冷子宸見他如狼一樣的目光盯着喬陽玫,眉心微微一擰,轉個身擋在了他面前,繼續看着他笑,“說的也是,這樣的事情确實不歸刑隊長管,那好,我們就談談關于姚浩強被殺一案。刑隊長一開始是懷疑我做的,對吧,你說你要拿出證據,我也等着,但是現在,貌似證據不足,刑隊長又有什麽好說的呢?還有,剛才畫面裏的那位嫩模,似乎更有殺害姚浩強的動機吧,刑隊長爲何隻是懷疑我呢?”
“就是,刑隊長這樣做,會給人懷疑你公報私仇的。”
“公報私仇?”立即有人抓着這是個敏感的字眼,将話筒朝着喬陽玫的面前伸,“請問喬小姐,冷總和刑隊喲什麽過節嗎?”
刑隊長嘴角抽搐,怒吼,“胡說八道,我什麽時候和冷副總裁有過節了,你不要在這裏轉移話題。”這女人到底在說什麽東西,根本就是混淆視聽。
喬陽玫聳聳肩,“有沒有你心裏最清楚了。”反正這話說出來,大家心裏有了懷疑,就不會将所有的焦點都集中在冷子宸身上了。

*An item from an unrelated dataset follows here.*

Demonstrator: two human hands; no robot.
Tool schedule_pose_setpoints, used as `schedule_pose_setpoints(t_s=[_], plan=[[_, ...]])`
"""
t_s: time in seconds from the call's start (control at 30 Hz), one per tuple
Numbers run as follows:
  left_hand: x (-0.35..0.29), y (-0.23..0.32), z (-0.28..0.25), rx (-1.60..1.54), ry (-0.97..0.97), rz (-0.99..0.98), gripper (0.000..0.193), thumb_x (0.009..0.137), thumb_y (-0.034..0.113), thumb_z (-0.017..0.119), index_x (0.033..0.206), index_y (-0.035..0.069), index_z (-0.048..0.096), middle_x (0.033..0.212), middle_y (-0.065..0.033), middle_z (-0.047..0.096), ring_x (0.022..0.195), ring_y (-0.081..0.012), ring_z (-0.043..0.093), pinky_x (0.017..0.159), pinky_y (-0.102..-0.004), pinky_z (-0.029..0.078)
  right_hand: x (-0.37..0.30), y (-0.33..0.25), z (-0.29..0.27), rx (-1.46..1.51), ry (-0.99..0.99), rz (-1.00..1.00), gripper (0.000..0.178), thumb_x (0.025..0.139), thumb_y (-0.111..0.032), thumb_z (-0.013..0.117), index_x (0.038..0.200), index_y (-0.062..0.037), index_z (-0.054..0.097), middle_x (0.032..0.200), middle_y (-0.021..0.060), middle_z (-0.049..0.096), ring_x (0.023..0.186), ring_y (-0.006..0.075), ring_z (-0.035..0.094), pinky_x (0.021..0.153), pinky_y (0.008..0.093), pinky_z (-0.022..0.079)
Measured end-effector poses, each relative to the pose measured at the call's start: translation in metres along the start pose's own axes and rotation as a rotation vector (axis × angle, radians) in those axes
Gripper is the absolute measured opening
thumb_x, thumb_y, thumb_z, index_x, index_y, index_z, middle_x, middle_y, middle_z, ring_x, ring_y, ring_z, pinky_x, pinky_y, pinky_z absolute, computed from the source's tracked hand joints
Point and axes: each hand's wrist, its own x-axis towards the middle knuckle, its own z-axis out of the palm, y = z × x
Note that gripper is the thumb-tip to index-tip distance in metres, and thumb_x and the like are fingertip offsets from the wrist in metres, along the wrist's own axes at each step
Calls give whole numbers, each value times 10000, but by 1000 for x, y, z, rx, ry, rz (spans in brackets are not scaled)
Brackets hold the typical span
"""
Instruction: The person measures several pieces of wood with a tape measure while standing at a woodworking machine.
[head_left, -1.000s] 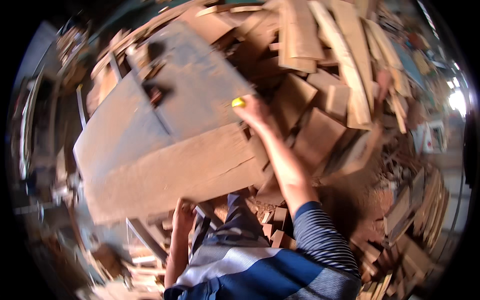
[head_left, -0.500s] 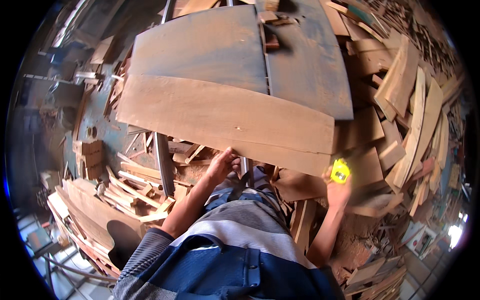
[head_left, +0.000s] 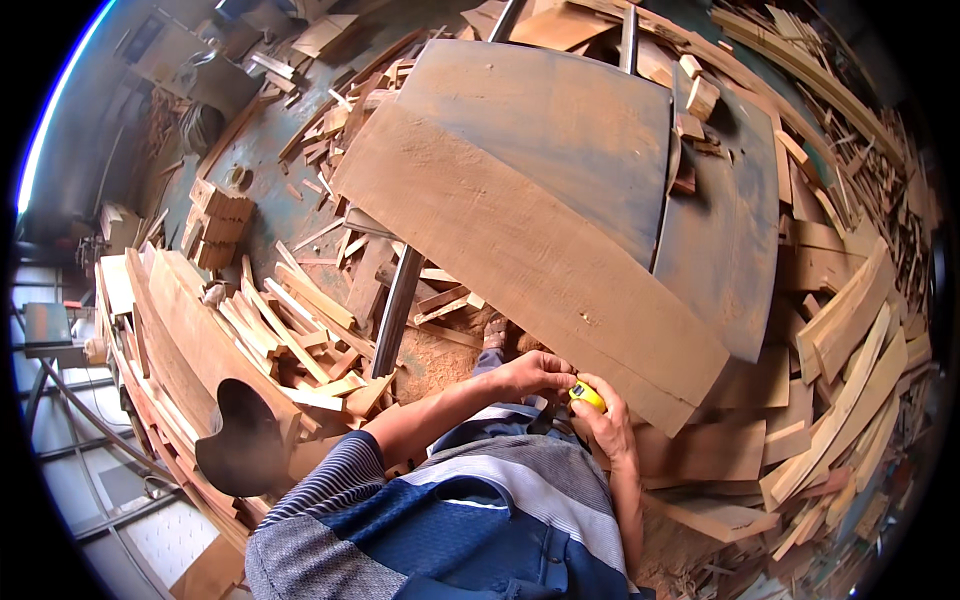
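A yellow tape measure (head_left: 588, 396) rests in my right hand (head_left: 610, 425), whose fingers wrap round it close to my body. Just to its left, my left hand (head_left: 540, 373) is closed in a pinch near the front of the tape measure. What those fingertips hold, if anything, is too small to make out. Beyond both hands lies a wide brown wooden board (head_left: 520, 245), slanting from upper left to lower right. A crack runs along its near edge. The board overlaps a flat grey-blue metal tabletop (head_left: 560, 110), and neither hand visibly grips it.
A second metal panel (head_left: 725, 200) stands to the right, with small wood blocks (head_left: 703, 98) on it. Stacked boards (head_left: 840, 400) crowd the right side. Offcuts (head_left: 285, 330) and a long plank stack lie at left. A metal rail (head_left: 397, 310) runs under the board.
My right hand has brought the tape measure from the board's right end to beside my left hand. The view has turned, so the board now appears slanted.
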Motion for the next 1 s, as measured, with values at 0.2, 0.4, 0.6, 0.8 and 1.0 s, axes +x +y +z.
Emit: schedule_pose_setpoints(t_s=[0.2,0.4,0.6,0.8,1.0], plan=[[-4,21,-3,353,95,37,249,927,229,754,1065,26,711,890,-1,708,806,-89,652,745,-263,552,3,2,13,-185,12,-86,595,864,-312,725,1326,31,573,1272,242,630,1172,338,618,995,390,482],[-24,118,-85,354,724,432,135,894,168,758,934,48,712,862,-53,705,762,-136,635,693,-288,527,-18,39,-17,-333,218,-146,536,837,-198,718,1324,-10,597,1203,205,621,1102,330,614,948,396,486],[-44,194,-222,419,1038,1047,132,903,100,774,998,39,706,861,-6,703,728,-54,605,619,-204,475,-79,76,-72,-419,227,46,503,811,-149,690,1284,-2,600,1104,169,584,1011,306,583,897,386,480],[-104,255,-271,276,1239,901,250,921,283,764,955,66,646,871,5,639,723,-74,585,619,-240,487,-26,38,-49,-477,227,-115,443,822,-160,672,1238,-19,616,1070,178,596,974,336,594,868,403,485],[-101,195,-263,377,1439,1003,269,995,331,626,964,79,536,889,-5,544,781,-101,509,645,-275,438,78,-4,-4,-501,289,-277,402,842,-222,676,1222,-97,635,1007,185,615,925,361,625,814,433,506]])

站在暗處的葉瑞風笑看着她,看來這一趟Z市之行,還是有所進展的,看看玫對宸宸的維護,似乎,離好事不遠了。
刑隊長真的恨不得撕了這一對男女,他真的想的太簡單太簡單了。
“邢隊,請你說兩句吧。”有不怕死的記者将鏡頭對準他。
刑隊長一個厲眸掃過去,冷哼了一聲。他在拼命的抑制住自己的怒火,一下一下的暗暗深呼吸,好半晌,才漸漸的平複下來,回頭瞪着冷子宸,冷笑道:“那個女人确實有嫌疑,但是冷副總,你的嫌疑也脫不了,你還是重點懷疑對象。”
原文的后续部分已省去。